Let me remind you that there were no such things as passenger ships in these days; passengers were merely live cargo. And notice how much detail we are getting about this journey; this is because we are once again in the “we” passages of the Book of Acts. That is, the writer, Luke, once again includes himself in everything that is being reported because he was present.

So whenever Luke was with Paul, we find that the detail increases since he is reporting things first hand and Luke seems to like detail.

So Paul found an appropriate ship, and they set sail from Patara; the route took them around the western and southern coasts of Cyprus, and they landed in Tzor of Phoenicia.

Tzor is another name for Tyre. They stayed there for a week, meeting up with some Believers who lived there. These Believers of Tyre joined the chorus advising Paul not to go to Jerusalem because the Spirit portended something terrible happening to him. Paul was unmoved; he was determined to go to Jerusalem no matter the danger.



But this brings up an interesting theological conundrum that invariably winds up being a practical challenge for Believers at some time or another.

In Acts 20:22 we’re told that Paul was compelled by the Spirit to go to Jerusalem. Here in Acts 21:4 the disciples of Tyre, also guided by the Spirit, tell Paul that he should not go. God cannot be divided, so what is happening here and why did Paul go anyway? Or, did these disciples not hear from the Spirit?

It seems that these disciples of Tyre are getting the same warning from the Holy Spirit that the disciples from Asia had received: it is that their leader Paul was going to have something serious happen to him in Jerusalem.

What would anyone’s reaction be if they knew about this danger ahead of time? It would be to urge the affected party not to go. But on the other hand, Paul says that the Holy Spirit was compelling him to go. Paul sensed danger ahead (perhaps even death) because he told the Ephesian elders that he would never see them again, but that is a separate issue from whether he should go to Jerusalem or not.
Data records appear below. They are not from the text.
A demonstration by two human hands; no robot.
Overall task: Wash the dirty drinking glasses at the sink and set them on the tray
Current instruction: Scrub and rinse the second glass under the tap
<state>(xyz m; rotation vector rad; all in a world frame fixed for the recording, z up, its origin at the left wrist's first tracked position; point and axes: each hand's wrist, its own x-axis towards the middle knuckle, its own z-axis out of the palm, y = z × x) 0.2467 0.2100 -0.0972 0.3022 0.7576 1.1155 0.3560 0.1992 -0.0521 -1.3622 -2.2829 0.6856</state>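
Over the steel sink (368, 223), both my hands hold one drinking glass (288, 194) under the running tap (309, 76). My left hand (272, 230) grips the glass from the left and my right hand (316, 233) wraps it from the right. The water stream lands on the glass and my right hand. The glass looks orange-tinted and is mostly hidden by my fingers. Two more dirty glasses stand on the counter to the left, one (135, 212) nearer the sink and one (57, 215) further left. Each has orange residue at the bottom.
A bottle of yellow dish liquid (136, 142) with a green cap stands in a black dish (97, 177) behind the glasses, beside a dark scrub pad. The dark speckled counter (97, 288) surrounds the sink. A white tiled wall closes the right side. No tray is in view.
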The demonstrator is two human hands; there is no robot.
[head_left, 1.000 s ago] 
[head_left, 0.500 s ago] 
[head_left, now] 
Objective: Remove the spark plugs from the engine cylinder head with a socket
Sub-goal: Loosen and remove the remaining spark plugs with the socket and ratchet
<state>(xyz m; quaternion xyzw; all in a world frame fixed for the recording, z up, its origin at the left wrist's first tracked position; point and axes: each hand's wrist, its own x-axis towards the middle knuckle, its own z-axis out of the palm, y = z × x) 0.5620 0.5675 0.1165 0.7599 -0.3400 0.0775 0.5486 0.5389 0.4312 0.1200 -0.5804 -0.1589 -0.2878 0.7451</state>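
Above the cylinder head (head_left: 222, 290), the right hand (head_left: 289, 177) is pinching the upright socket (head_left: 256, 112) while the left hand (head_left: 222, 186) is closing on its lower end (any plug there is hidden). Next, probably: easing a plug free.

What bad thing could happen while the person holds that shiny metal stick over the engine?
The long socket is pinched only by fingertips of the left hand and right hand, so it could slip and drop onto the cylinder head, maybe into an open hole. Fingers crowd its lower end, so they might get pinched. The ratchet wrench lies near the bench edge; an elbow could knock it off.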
Remember: it was God’s Law that every Jew was to go to the Temple in Jerusalem for Shavuot (Deut.16). Essentially Paul was resigned to the fact that he would be walking into danger but thought that God still wanted him to do it. The Spirit didn’t order Paul to stay away from Jerusalem. Instead, it was Paul’s followers who asked him not to go because of what they feared awaited him. Better to break a commandment of God, they reasoned, than to do something risky.

And there you have it, as uncomfortable as it may be; it is that as Believers there are risks that we are supposed to take when we know God is urging us. But in the risk-averse West, it seems counter-intuitive to do anything that could involve risk or danger to us if we know about it, or have deep suspicions, in advance.

So would God ask us to do something that He knows, and we suspect, is seriously risky and possibly even fatal?

Paul was right to continue to Jerusalem where indeed bad things were going to happen because the Lord had bigger plans for Paul than he knew.

Paul said goodbye to the worried Believers of Tzor, and he and Luke and apparently some who came with him from Asia (likely with the collection of funds for Jerusalem) went to Ptolemais. Ptolemais is known in modern times as Akko. There were Believers there who greeted them and offered hospitality for the night.

Notice how everywhere Paul went there was Believers, or he made some new ones. That is how fast and extensive belief in Yeshua had grown in the perhaps 25 years since Christ was executed.

The next day they continued on their journey towards Jerusalem and came to Caesarea Maritima, the jewel of port cities in the Holy Land. Interestingly Phillip lived there and he greeted the travelers.

See this was the same Phillip from Acts Chapter 6 who was part of a group of Hellenist Jewish Believers who didn’t think that their widows were getting their fair share of charity. So the leadership of The Way in Jerusalem chose 7 of the Hellenists to be in charge of the distribution to all the widows, Hellenists or Hebrews. And this is why verse 8 refers to Phillip as “one of the seven.”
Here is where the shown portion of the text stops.